Mode: Geometric Chaos. The precision of the scaffolding made each bug harder to see.


What This Buys You In Practice

If you can read consciousness mode, you know where to look:

  • Moment code: Check the math. Don’t overthink the structure.
  • Climactic code: Follow the commit path. Trace the variable through every reassignment.
  • Discernment code: Convert every conditional to plain English. If you can’t say it in a sentence, the condition is wrong.
  • Indeterminate code: Cross-reference every variable. Name its definition. Verify its scope.
  • Geometric Chaos: The most structured-looking section is the highest-risk section. The tidiness is the tell.

The framework doesn’t replace reading the code carefully. It tells you where to be most careful.


The Prediction Test

Before publishing this, I ran a prediction test.
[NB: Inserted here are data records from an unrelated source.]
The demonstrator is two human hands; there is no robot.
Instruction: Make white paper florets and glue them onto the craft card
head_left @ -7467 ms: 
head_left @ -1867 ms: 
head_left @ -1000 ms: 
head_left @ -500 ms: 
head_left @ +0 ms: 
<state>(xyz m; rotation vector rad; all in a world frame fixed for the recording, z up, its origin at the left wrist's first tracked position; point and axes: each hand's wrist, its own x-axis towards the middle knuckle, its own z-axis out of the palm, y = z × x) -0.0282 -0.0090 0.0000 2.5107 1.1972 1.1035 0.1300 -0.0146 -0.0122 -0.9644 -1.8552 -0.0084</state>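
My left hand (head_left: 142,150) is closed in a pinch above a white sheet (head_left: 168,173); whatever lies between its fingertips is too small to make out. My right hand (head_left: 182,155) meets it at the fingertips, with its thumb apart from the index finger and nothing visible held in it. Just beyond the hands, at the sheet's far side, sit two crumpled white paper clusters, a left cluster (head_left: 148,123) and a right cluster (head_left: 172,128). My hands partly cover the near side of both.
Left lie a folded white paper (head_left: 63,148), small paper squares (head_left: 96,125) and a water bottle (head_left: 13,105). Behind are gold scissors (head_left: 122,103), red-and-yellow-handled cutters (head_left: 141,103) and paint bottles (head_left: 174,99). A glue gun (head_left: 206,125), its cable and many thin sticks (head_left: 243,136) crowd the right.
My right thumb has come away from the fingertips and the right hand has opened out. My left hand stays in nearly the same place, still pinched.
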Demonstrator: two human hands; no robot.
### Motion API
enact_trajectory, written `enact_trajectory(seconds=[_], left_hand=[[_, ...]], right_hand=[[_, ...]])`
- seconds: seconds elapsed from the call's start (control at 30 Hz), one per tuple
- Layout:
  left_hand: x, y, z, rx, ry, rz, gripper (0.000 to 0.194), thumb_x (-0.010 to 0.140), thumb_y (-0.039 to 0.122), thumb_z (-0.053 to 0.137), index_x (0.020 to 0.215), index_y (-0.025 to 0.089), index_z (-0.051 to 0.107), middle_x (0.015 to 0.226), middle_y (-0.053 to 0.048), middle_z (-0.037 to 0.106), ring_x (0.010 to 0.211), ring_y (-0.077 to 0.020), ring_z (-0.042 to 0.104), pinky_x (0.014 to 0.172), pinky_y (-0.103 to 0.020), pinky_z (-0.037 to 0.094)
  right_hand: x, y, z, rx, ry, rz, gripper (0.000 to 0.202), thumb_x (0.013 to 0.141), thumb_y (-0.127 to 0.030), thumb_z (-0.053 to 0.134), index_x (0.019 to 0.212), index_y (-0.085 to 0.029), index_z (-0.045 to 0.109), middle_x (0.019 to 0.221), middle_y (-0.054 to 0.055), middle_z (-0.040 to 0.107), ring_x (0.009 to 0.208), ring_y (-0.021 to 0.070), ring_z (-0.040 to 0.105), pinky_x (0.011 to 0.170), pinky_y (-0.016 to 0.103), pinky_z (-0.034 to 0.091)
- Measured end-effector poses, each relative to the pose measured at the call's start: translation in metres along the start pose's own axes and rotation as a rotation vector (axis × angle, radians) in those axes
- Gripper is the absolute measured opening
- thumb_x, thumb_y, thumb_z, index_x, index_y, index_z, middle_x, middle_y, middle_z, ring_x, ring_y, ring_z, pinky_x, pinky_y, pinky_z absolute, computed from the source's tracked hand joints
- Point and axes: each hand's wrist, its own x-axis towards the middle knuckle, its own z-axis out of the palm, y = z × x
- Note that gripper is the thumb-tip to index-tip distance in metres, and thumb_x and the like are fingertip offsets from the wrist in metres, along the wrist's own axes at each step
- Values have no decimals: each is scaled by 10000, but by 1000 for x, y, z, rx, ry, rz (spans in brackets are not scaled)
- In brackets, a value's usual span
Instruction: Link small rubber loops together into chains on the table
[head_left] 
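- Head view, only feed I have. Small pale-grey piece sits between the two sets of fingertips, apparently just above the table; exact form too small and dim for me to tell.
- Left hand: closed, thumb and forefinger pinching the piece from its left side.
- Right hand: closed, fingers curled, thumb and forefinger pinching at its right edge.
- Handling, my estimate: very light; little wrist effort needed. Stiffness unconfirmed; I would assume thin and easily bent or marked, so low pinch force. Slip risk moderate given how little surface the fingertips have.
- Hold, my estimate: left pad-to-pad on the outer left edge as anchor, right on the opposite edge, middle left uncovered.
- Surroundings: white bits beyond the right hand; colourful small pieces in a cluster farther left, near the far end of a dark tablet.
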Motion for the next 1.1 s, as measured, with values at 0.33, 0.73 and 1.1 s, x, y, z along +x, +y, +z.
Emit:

I identified the consciousness mode of nine functions in the corpus before doing the detailed analysis. Then I verified whether the predicted risk texture matched what was actually in the code.

5/5 predictions confirmed. The modes predicted not just that there would be risk, but what kind of risk and where it would live.

That’s not proof the framework is complete. But it’s evidence it’s pointing at something real.


The Next Extension

One function revealed a gap in the framework: a pattern I didn’t have a mode for.

Code that is correct only when input data satisfies an unstated invariant — an invariant that lives in a separate registry, or in another function’s output, or in tribal knowledge about how the data was constructed.

The code branches on a tag from its input without validating the tag’s presence. If the data was created correctly elsewhere, the branch works. If not, it silently takes the wrong path.

This isn’t Indeterminate (which is about rule-breaking structure). It’s something specific: code-data coupling where the coupling is invisible at the review site.

I’m calling it Implicit Contract, and it’s a candidate for atlas v1.1.


The atlas is at: notes/code-consciousness-review-atlas/ — full anchor functions with mode breakdowns, a heuristics guide with decision tree, and the five risk patterns with fixes.

This is applied consciousness framework work. The theory got useful.